Doing the same as other modern nations in Europe was impossible in the U.K. of 1970s. The fanatical Left preferred to reject social partnership models or the moderate social democracy that worked for European trade unions.

Today, the fanatical right refuses to learn from, let alone cooperate with, anyone in Europe about smarter ways of containing the pandemic.

Not a great decade for British prime ministers

The 1970s were not a great decade for British prime ministers. Harold Wilson, Edward Heath and James Callaghan all lost office in the febrile decade when stability, continuity, common sense and compromise were expunged from the British political lexicon.

Is the same happening now?

Is the same happening now? Prime Minister Boris Johnson has lost two big by-elections and failed to win back seats in Scotland. Scottish independence would do far more damage to the United Kingdom than the IRA-led uprising in Northern Ireland in the 1970s.

His party is not popular in local government elections.
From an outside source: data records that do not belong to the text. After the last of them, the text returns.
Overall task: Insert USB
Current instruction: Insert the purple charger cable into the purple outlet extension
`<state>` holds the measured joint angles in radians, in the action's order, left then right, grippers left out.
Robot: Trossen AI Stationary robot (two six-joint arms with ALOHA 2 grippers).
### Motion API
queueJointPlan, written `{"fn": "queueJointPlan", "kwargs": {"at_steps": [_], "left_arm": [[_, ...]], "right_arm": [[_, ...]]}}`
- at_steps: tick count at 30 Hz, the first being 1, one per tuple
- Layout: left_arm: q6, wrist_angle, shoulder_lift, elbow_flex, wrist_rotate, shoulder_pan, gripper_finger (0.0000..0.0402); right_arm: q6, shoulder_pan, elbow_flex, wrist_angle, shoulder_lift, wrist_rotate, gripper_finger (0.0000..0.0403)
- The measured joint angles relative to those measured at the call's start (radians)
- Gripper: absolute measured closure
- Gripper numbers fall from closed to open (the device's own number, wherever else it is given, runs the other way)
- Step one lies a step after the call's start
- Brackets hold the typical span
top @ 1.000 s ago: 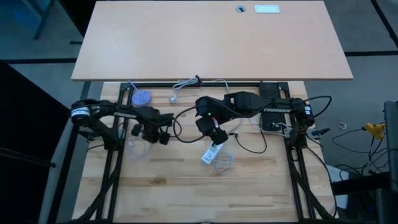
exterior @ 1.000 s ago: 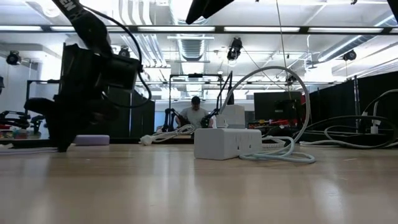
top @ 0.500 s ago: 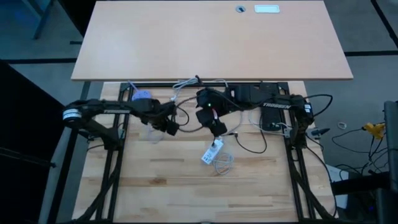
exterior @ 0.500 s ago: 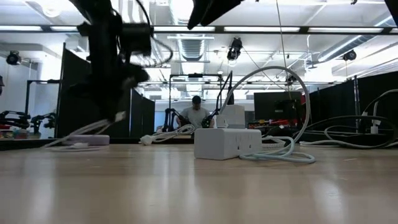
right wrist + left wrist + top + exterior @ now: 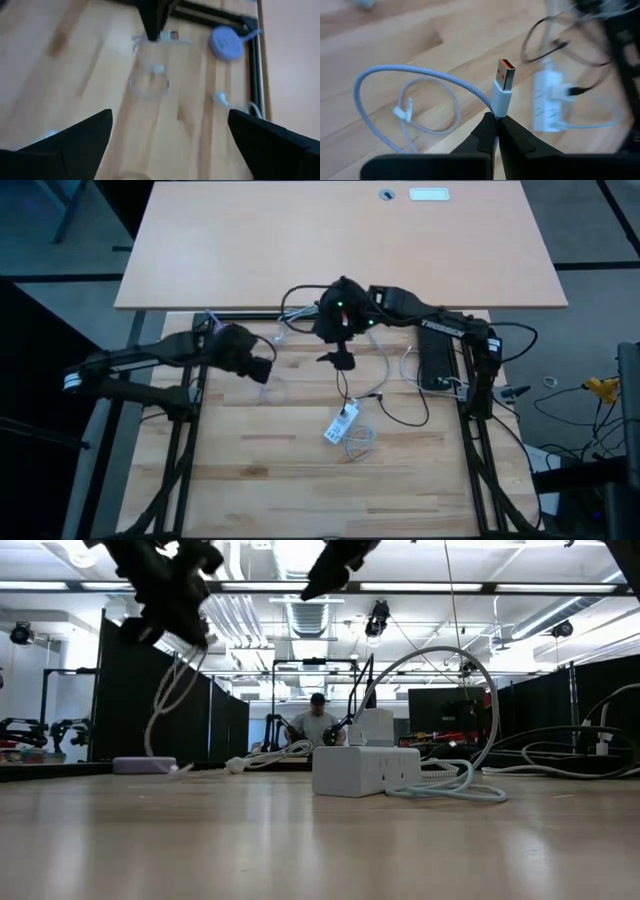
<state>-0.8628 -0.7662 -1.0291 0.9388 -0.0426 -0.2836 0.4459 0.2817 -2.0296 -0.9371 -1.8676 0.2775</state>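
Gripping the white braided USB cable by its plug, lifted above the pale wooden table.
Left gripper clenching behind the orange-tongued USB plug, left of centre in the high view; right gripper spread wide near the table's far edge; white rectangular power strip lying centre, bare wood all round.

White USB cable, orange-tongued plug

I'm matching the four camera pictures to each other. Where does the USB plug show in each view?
High: hidden at the left gripper.
Low: cannot tell; its cable hangs upper left.
Left wrist: USB plug, centre, pinched.
Right wrist: top centre.
Shared landmark: white power strip.
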Motion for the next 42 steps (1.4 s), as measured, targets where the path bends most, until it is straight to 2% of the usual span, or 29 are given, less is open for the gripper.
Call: {"fn": "queueJointPlan", "kwargs": {"at_steps": [6,14,19,22,25,28,33,37,42], "left_arm": [[0.082,0.113,0.099,-0.02,0.0,0.0,0.0401],[0.196,0.231,0.131,-0.021,0.0,-0.001,0.0402],[0.192,0.266,0.123,-0.021,0.0,-0.001,0.0402],[0.166,0.268,0.113,-0.021,0.0,-0.001,0.0402],[0.072,0.268,0.099,-0.021,-0.001,-0.001,0.0402],[-0.039,0.268,0.081,-0.021,-0.091,-0.015,0.0402],[-0.118,0.256,0.056,-0.022,-0.249,-0.046,0.0401],[-0.182,0.244,0.054,-0.022,-0.329,-0.12,0.0401],[-0.228,0.263,0.054,-0.022,-0.537,-0.222,0.0401]], "right_arm": [[0.045,-0.022,0.008,0.146,-0.04,0.013,0.0023],[0.017,-0.033,0.01,0.317,-0.082,0.048,0.0023],[0.029,-0.033,0.011,0.319,-0.087,0.048,0.0023],[0.12,-0.04,0.011,0.288,-0.085,0.039,0.0023],[0.225,-0.057,0.011,0.245,-0.085,-0.018,0.0023],[0.283,-0.07,0.011,0.228,-0.085,-0.109,0.0023],[0.333,-0.083,0.011,0.234,-0.076,-0.206,0.0023],[0.428,-0.114,0.011,0.256,-0.069,-0.267,0.0023],[0.614,-0.155,0.011,0.285,-0.069,-0.361,0.0023]]}}
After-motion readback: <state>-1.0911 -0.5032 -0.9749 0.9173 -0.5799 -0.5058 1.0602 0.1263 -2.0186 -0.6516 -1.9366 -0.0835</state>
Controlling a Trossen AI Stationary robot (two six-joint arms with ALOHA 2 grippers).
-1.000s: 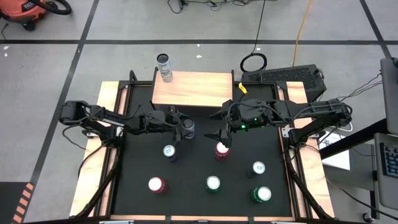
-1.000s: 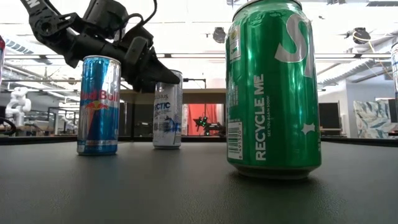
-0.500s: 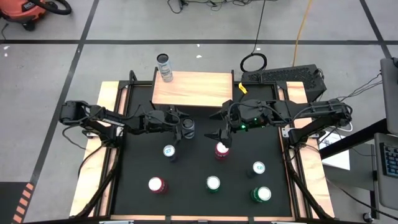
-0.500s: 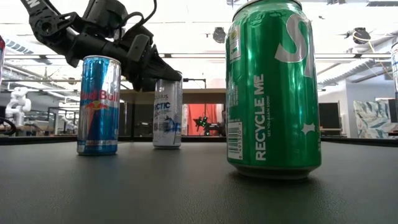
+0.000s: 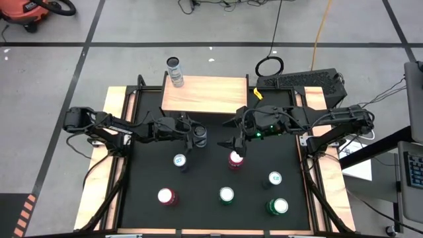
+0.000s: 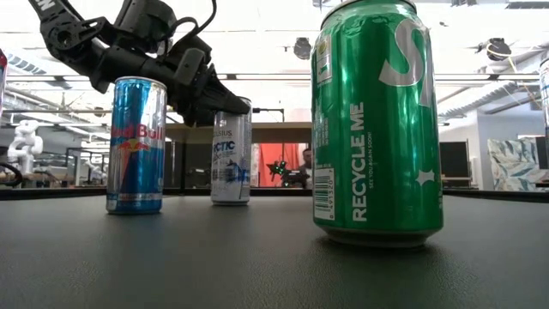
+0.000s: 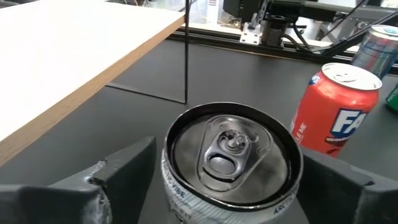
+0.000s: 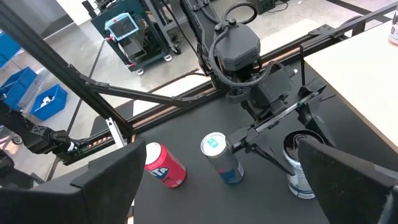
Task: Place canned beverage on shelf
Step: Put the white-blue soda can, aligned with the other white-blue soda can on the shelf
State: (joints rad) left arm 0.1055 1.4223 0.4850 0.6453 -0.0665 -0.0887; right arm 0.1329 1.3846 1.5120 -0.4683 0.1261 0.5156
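The shelf [image 5: 205,94] stands at the table's far edge with one can [image 5: 175,71] at its left corner; the left gripper [image 5: 199,135] straddles a silver can [image 7: 231,158] just in front of the shelf, its fingers drawn nearer the can than a second ago but not visibly clamped; the right gripper [image 5: 232,144] hangs wide open above a red-topped can [image 5: 234,158]; legible writing: "Red Bull" on the blue can [image 6: 136,144], "RECYCLE ME" on the green can [image 6: 377,120].

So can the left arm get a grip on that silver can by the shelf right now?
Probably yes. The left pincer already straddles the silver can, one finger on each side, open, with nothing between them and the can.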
But Labour and other parties are not doing well, either.

Conclusion

The 1970s was an endless spinning wheel of politics, and when the wheel stopped, voters preferred Mrs Thatcher to endless confusion and chaos.

The 2020s are only just getting underway. No one knows how they will end.

Takeaways

In the 1970s, rubbish piled high on streets in London. In the England of the 2020s, there are empty shelves in supermarkets.

In the Labour Party of the 1970s, it was all but impossible to be pro-European. Now, pro-Europeans in the Conservative Party are an extinct breed.

The government refuses to contemplate any tax that might mean the wealthy pay a fair share. Poverty is again going up.